The growing levels of 'type 2' diabetes -- along with heart disease and other medical conditions relating to obesity -- suggest governments will be forced to enact legislation to encourage lifestyle choices. The Foresight report stated that the main cause of obesity was not poor diet or overeating, but rather the nature of modern society, which discourages active lifestyles.
Other factors are also at work.
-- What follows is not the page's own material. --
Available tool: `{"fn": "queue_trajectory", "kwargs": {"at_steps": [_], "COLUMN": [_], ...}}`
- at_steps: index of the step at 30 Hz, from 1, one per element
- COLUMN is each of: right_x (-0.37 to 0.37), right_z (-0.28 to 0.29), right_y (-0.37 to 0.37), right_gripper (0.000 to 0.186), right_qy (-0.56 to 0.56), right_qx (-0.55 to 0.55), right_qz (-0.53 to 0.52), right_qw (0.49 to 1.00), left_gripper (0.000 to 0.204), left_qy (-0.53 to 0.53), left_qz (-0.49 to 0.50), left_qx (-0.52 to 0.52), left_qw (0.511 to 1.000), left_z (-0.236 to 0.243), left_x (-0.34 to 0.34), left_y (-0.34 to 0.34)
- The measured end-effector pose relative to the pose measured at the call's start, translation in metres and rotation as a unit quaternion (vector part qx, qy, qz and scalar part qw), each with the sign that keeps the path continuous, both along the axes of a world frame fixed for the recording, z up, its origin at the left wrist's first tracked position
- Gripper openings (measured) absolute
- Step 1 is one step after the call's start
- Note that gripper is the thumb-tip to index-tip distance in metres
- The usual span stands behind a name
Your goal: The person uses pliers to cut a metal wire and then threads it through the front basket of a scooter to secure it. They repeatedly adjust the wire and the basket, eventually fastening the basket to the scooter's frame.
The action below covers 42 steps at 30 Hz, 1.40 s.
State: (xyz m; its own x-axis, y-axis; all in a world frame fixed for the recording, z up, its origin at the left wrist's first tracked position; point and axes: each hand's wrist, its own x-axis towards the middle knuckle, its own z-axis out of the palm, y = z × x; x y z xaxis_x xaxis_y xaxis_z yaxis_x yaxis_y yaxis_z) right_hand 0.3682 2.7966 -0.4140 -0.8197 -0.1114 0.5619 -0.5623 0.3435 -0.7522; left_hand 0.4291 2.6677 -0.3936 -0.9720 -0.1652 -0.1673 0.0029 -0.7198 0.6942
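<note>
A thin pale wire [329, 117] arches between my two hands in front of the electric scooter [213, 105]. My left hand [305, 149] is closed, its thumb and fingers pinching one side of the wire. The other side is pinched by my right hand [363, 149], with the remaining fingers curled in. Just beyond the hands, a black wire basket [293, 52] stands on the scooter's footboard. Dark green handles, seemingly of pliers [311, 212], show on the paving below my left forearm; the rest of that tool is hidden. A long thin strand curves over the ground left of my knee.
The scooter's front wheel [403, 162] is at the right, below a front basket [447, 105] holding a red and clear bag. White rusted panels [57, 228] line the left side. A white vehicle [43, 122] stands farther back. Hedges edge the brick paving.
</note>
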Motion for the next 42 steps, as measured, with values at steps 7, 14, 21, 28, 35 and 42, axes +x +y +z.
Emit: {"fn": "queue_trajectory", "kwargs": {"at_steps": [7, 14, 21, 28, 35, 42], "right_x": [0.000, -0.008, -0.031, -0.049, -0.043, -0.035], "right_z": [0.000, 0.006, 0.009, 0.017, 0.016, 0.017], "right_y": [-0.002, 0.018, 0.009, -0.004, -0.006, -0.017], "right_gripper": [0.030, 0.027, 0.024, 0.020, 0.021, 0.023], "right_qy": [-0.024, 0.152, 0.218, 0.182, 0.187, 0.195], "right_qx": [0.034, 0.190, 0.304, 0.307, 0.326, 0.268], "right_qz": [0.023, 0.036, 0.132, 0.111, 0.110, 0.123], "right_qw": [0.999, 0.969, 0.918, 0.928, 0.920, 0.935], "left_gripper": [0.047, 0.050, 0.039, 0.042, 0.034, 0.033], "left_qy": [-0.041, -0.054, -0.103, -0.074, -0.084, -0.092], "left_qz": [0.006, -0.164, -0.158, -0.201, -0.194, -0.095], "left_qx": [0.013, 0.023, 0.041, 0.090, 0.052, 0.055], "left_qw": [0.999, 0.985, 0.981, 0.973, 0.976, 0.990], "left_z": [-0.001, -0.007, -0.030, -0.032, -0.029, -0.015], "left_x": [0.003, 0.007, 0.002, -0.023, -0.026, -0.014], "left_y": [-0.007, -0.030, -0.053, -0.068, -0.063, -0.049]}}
They include growing evidence of the human role in climate change and its negative economic and health effects, along with the need for a tighter national and international regulatory framework -- particularly in the context of the international climate agreement that will replace the Kyoto Protocol in 2012. These developments all point to legislative initiatives to promote more environmentally friendly individual behaviour.
Moves to promote walking or cycling rather than driving relatively short distances may thus be the panacea to obesity, diabetes and climate change.
But do we need the "nanny state"? In the United Kingdom and other developed societies, there are currently high levels of opposition to the idea that governments should legislate on lifestyle choices relating to diet, levels of physical activity, alcoholic intake and the like. Indeed, Johnson emphasised the importance of individual responsibility for diet and exercise, in the context of a "cultural and societal shift". A recent BBC poll carried out in 21 countries showed that 80% of respondents are prepared to change their lifestyles in order to deal with climate change.